Benjamín Netanyahu mostró lo contrario de la gracia al dejar el poder el domingo. Si se quiere evaluar su legado sobre la base de su último día en el cargo, se le marcará como uno de los perdedores más dolorosos de la historia.
La historia probablemente cuente una historia muy diferente, una que cite el tiempo de Netanyahu en el cargo, desde 2009 en adelante, como un momento bisagra en la propia historia, como un período durante el cual Israel superó el drama existencial de sus primeros 60 años y se estableció como una presencia permanente duradera, innegable y formidable en el escenario mundial, una nación madura que otros países ya no podían pretender que simplemente se desvaneciera, desapareciera o fuera eliminada.
Esto se debe, en parte, a que el Israel de 2021 es, en el plano interno, el cumplimiento de la mera promesa del Israel de 2009, con una economía que casi ha duplicado su tamaño en 12 años y una renta familiar per cápita un 50% mayor. Esta nación, antaño pobre y carente de recursos, es ahora la 31ª más rica del mundo.
Netanyahu no es responsable de esto, excepto en un sentido épicamente importante: a diferencia de los líderes anteriores, que o bien eran analfabetos económicos o bien eran ideológicamente hostiles al espíritu empresarial, él no se interpuso en el camino del progreso del sector privado y, en cambio, consideró ese progreso como un bien sin paliativos.
La fortaleza económica de Israel frente a sus desafíos ayudó a convencer al mundo de que sería un socio diplomático útil. Mucho antes de los sorprendentes Acuerdos de Abraham, que han propiciado las relaciones diplomáticas con países árabes que en su día juraron la destrucción de Israel, Netanyahu había viajado por el mundo estableciendo con éxito relaciones con naciones que antes habían mirado con recelo al Estado judío.
Todo esto fue posible gracias a la alteración de la dinámica de Oriente Medio y a la visión de futuro de Bibi sobre las posibilidades que los cambios revolucionarios en el mundo musulmán ofrecían a su país.
El mayor enemigo de Israel era y es Irán. A medida que avanzaba este siglo quedó claro que Irán era el mayor enemigo también de los países árabes suníes de la región, y que el apoyo de Irán a los terroristas destructivos que amenazaban a Israel en Gaza y Líbano reflejaba directamente sus esfuerzos por socavar a sus rivales suníes.
Y lo que es más importante, un Irán nuclear sería una amenaza existencial no solo para el Estado judío sino para los Estados suníes.

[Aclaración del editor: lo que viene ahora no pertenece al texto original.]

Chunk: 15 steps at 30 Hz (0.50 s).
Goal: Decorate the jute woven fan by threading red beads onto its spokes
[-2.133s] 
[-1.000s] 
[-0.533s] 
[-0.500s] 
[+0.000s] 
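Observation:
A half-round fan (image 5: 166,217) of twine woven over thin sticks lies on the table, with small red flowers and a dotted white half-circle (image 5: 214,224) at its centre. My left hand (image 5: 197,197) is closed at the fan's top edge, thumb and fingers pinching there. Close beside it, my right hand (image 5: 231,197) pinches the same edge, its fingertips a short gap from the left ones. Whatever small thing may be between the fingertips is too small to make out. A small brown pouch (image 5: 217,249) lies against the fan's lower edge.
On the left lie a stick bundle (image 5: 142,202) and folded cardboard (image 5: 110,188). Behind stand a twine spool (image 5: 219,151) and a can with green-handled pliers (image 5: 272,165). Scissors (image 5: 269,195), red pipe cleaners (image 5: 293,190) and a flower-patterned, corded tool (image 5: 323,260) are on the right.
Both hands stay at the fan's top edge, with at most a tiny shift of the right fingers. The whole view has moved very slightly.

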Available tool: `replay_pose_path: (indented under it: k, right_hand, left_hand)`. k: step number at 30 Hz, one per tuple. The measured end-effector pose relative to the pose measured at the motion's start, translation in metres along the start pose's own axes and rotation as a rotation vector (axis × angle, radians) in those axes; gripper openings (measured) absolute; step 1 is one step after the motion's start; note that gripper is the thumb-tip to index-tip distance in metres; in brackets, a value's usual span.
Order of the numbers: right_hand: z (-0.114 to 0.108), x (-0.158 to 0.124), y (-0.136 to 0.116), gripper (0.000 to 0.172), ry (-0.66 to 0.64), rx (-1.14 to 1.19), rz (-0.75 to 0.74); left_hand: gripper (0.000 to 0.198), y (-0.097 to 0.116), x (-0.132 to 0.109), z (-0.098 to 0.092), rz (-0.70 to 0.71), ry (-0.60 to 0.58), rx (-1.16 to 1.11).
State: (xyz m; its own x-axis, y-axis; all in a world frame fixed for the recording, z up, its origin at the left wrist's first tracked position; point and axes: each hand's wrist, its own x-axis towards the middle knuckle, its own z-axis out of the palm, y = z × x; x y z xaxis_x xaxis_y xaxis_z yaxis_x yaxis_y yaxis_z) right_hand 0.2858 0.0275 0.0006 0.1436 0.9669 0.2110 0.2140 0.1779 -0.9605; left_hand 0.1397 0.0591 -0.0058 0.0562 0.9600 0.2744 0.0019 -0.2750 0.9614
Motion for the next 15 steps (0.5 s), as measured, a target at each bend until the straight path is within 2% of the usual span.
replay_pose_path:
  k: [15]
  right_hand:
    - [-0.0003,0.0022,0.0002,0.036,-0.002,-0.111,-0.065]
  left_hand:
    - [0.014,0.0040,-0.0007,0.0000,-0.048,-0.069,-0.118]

Netanyahu manejó brillantemente el planteamiento de “el enemigo de mi enemigo podría ser mi amigo”. Y demostró tener un don de improvisación que sus predecesores no tuvieron al tratar el asunto increíblemente complejo del desafío palestino en Gaza y en Cisjordania.
A pesar de las afirmaciones demenciales y antisemitas de sus enemigos y de los de Israel, el Estado judío bajo el mando de Netanyahu ha sido notablemente cuidadoso a la hora de evitar crisis de confrontación con los palestinos.
Netanyahu fue derribado no por sus fallos políticos, sino por los personales, entre ellos la negativa a comprender que los líderes democráticos agotan sus acogidas.
Puede que haya sido el líder occidental más hábil de nuestro tiempo, pero trataba a la gente con desdén -tanto a los amigos como a los enemigos- y finalmente pudieron dejar de lado sus diferencias y deshacerse de él porque era tan horrible para todos.
Me recuerda a una gran frase de la obra de Neil Simon “The Sunshine Boys”, en la que un viejo vodevilista dice de otro: “Como actor, nadie podía tocarlo. Como ser humano, nadie quería tocarlo”.
Eso es materia para la biografía. La historia lo considerará una figura transformadora. Y puede que aún no haya terminado con la historia. El gobierno que lo reemplazó es la carcacha de Archie de los vehículos políticos. Puede que no dure mucho. Y él estará ahí para entrar en acción.